3. Declare objects of type vector and TYPE and use the index operator to reference these objects. The following is an example of declaration and referencing:

   class MyType {/*...*/}; declare(vector,MyType) implement(vector,MyType) vector(MyType) vec1(100), vec2(5); MyType x,y; //... if(vec2[4] == y) vec1[98] = x;

The TYPE parameter must be an identifier. If it is not a class name, a fundamental type, or a type name, create a name for the type using a typedef declaration. For example:

typedef char *PCHAR; declare(vector, PCHAR) implement(vector, PCHAR) implement(vector, PCHAR) void f() { vector(PCHAR) ptrvec(10); char *p = "Text"; ptrvec[0] = p; // ... }

Thread Safety

The generation of error messages within the vector package is not thread safe; the package relies on static members to handle the current error message and there is no synchonization between threads. If this creates a problem for your application, Digital recommends that you define a single Mutex object to synchronize all use of the vector package. For more information on synchronizing access to user-defined objects, see Chapter 6.

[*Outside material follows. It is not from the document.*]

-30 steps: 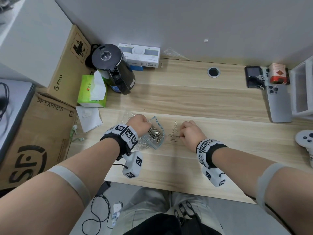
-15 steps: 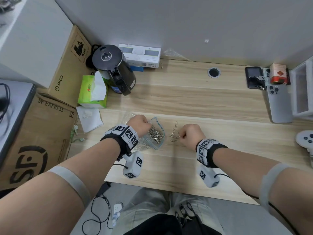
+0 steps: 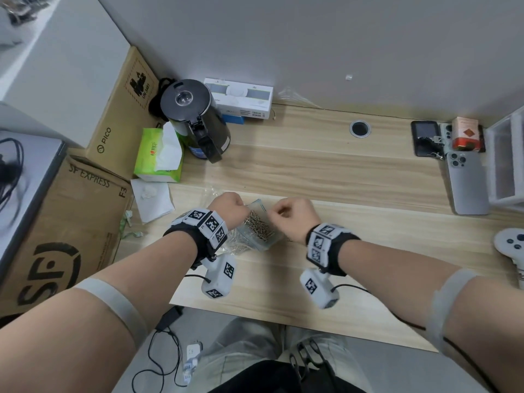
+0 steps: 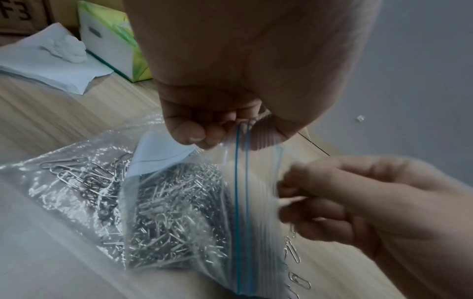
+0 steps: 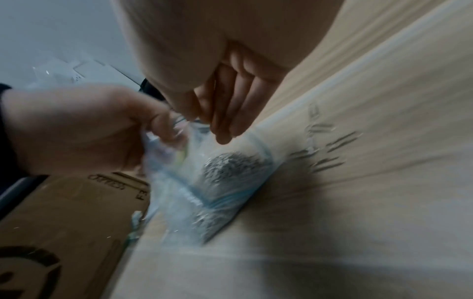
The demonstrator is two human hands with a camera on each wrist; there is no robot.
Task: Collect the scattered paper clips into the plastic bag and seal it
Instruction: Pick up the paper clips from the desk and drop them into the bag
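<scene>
A clear zip bag (image 3: 256,226) with a blue seal strip lies on the wooden desk (image 3: 340,177), holding a heap of silver paper clips (image 4: 174,212). My left hand (image 3: 230,207) pinches the bag's top edge (image 4: 242,139) and holds the mouth up. My right hand (image 3: 289,215) is at the bag's mouth, fingers (image 4: 302,202) curled and pinching a few clips, one of which dangles below (image 4: 291,249). The bag (image 5: 225,172) is blurred in the right wrist view. Several loose clips (image 5: 330,145) lie on the desk just right of the bag, and others (image 4: 298,281) show by its edge.
A black kettle (image 3: 195,123), a green tissue box (image 3: 158,154) and a white sheet (image 3: 153,199) stand to the left behind the bag. Cardboard boxes (image 3: 56,236) flank the desk's left edge. A phone (image 3: 467,182), a white rack (image 3: 507,165) and a game controller (image 3: 510,245) sit at the right.
My right hand has lifted from the loose clips on the desk and moved left to the bag's mouth. The left hand has kept its hold on the bag.
</scene>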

Provides a generic (parameterized) data abstraction for a fixed-sized stack of objects of some given type.

HEADER

#include <vector.hxx>

Alternative Header

#include <vector.h>

COMPILE-TIME PARAMETER

TYPE---The type of the objects in the stack. It must be an identifier.

DECLARATION

class stack(TYPE): private vector(TYPE) { public: stack(TYPE)(int); // objection size_error stack(TYPE)(stack(TYPE) &); void push(TYPE); // objection overflow_error TYPE pop(); // objection underflow_error TYPE &top(); // objection no_top_error int full(); int empty(); int size(); int size_used(); static Objection overflow_error; static Objection underflow_error; static Objection no_top_error; };

DESCRIPTION

This class provides a generic (parameterized) data abstraction for a fixed-sized stack of objects of some given type.

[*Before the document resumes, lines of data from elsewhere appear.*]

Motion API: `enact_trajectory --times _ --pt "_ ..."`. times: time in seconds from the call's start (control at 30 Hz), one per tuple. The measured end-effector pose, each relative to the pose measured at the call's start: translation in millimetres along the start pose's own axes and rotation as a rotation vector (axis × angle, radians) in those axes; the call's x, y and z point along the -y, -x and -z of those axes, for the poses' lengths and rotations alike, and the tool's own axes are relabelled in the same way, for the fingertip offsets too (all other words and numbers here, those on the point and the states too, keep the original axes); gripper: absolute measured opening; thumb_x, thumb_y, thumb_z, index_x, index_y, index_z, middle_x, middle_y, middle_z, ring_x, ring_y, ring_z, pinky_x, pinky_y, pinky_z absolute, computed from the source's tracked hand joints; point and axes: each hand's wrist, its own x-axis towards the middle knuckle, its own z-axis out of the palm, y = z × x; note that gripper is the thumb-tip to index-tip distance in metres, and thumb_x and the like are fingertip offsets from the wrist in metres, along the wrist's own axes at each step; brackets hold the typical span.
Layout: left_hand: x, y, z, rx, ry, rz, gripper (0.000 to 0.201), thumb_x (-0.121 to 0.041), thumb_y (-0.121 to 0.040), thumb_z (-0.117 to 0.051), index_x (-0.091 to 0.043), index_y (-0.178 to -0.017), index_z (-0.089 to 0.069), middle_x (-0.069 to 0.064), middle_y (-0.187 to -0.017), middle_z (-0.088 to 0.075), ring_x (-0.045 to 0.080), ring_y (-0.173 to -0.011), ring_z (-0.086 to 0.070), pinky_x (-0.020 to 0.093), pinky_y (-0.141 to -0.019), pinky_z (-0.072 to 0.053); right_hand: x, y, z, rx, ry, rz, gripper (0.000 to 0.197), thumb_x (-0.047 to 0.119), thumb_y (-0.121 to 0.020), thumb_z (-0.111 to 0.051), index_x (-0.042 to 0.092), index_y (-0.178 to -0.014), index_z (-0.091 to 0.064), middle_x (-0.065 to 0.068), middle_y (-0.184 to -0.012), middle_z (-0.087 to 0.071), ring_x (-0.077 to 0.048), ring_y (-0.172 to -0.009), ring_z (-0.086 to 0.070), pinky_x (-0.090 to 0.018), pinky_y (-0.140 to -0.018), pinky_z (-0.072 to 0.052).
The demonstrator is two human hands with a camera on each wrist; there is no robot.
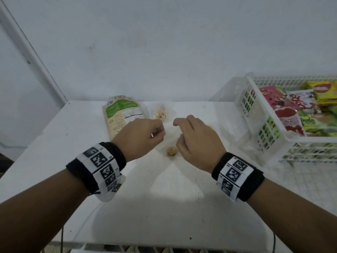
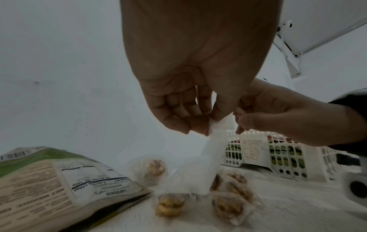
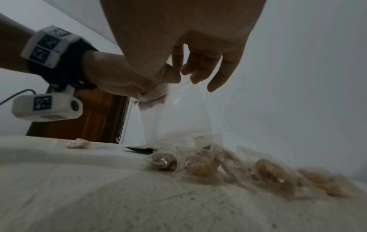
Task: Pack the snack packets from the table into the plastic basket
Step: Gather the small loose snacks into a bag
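Observation:
A clear plastic snack bag (image 2: 200, 166) hangs over the middle of the white table (image 1: 164, 207), its bottom resting among small wrapped brown snack balls (image 2: 168, 205). My left hand (image 1: 160, 132) pinches the bag's top edge between thumb and fingers. My right hand (image 1: 179, 130) is close beside it, thumb and forefinger pinching the same top edge, as the right wrist view shows (image 3: 181, 73). A beige and green snack packet (image 1: 124, 114) lies flat to the left of my hands. The white plastic basket (image 1: 264, 110) stands at the right with several colourful packets inside.
Another wrapped snack ball (image 1: 160, 111) lies behind my hands, and one more (image 1: 171, 151) between my wrists. A white wall runs close behind the table. The table's near edge (image 1: 164, 245) is below my forearms.

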Motion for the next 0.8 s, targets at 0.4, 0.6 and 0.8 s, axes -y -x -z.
enact_trajectory --times 0.4,0.6,0.8 --pt "2.5 -5.8 9.6 0.027 0.214 0.02 0.016 -0.031 -0.094 -0.061 -0.025 -0.08 -0.066 -0.003 -0.064 -0.063 0.014 -0.061 -0.058 0.02 -0.054 -0.042 -7.1 -16.7 -15.2 -0.126 0.155 0.185 0.023 0.005 -0.085 -0.063 0.015 -0.105 -0.07 -0.008 -0.099 -0.058 -0.026 -0.079 -0.052 -0.038 -0.063 -0.043" --pt "4.1 -7.8 14.1 0.016 0.199 0.033 0.017 -0.028 -0.093 -0.062 -0.026 -0.076 -0.063 -0.005 -0.064 -0.063 0.011 -0.06 -0.057 0.022 -0.055 -0.042 -9.4 -23.3 -13.9 -0.164 0.171 0.224 0.019 -0.003 -0.082 -0.07 0.014 -0.091 -0.068 -0.004 -0.09 -0.055 -0.021 -0.074 -0.043 -0.032 -0.064 -0.032" --pt "21.8 -9.8 31.2 -0.188 0.256 0.135 0.015 -0.024 -0.092 -0.063 -0.025 -0.077 -0.061 -0.006 -0.074 -0.066 0.011 -0.067 -0.06 0.037 -0.069 -0.052 -15.0 -17.3 -14.9 -0.131 0.143 0.216 0.025 -0.003 -0.081 -0.072 0.017 -0.097 -0.069 -0.003 -0.095 -0.054 -0.019 -0.077 -0.043 -0.032 -0.063 -0.037"
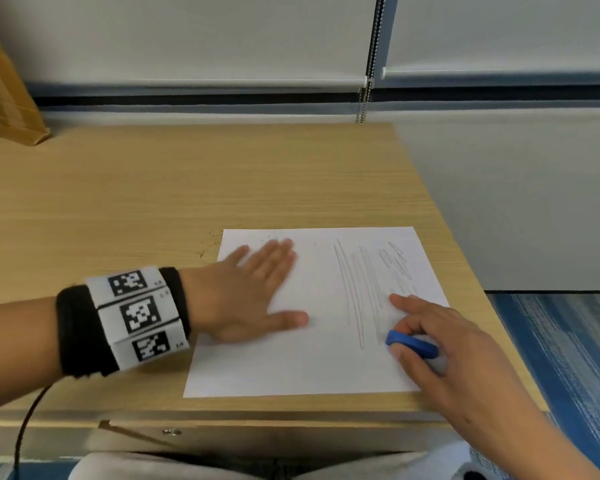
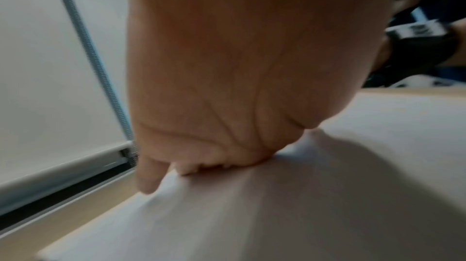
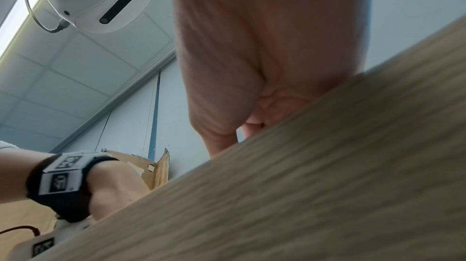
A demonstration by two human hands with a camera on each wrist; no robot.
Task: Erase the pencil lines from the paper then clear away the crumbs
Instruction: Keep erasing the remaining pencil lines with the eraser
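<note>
A white sheet of paper (image 1: 309, 362) lies on the wooden desk (image 1: 153, 188) near its front right corner. Grey pencil lines (image 1: 361, 292) run down the sheet's right half. Dark crumbs (image 1: 271, 235) speckle the sheet's top left edge and the desk beside it. My left hand (image 1: 253, 292) lies flat on the sheet's left half, fingers spread; in the left wrist view its palm (image 2: 227, 86) presses the paper (image 2: 252, 215). My right hand (image 1: 440, 337) pinches a blue eraser (image 1: 413, 344) against the paper at the lower end of the lines. In the right wrist view the desk edge (image 3: 302, 185) hides the eraser.
A brown cardboard box (image 1: 4, 91) leans at the desk's back left corner. A blind's bead chain (image 1: 368, 74) hangs behind the desk. The desk's right edge drops to blue carpet (image 1: 568, 358). A drawer front (image 1: 174, 433) runs under the near edge.
</note>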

Before a stack object can be declared or implemented, the base class, a vector object with the same type parameter, must also be declared and implemented. To declare a stack object you need to both declare and implement the base vector class and the stack class.

EXCEPTION HANDLING

Exceptions are implemented with the Objection package. The initial action function for all objections prints an error message on cerr and calls abort().

CONSTRUCTORS

stack(TYPE)(int size)

Constructs a stack object with room for size elements in the stack. If size is less than or equal to 0, the objection vector(TYPE)::size_error is raised.

stack(TYPE)(stack(TYPE) &src)

Constructs a stack object that takes the initial values of the elements from another stack object of the same type and size.

MEMBER DATA

The following objections are raised for the stack errors described.

static Objection no_top_error

Attempted to reference the top of an empty stack.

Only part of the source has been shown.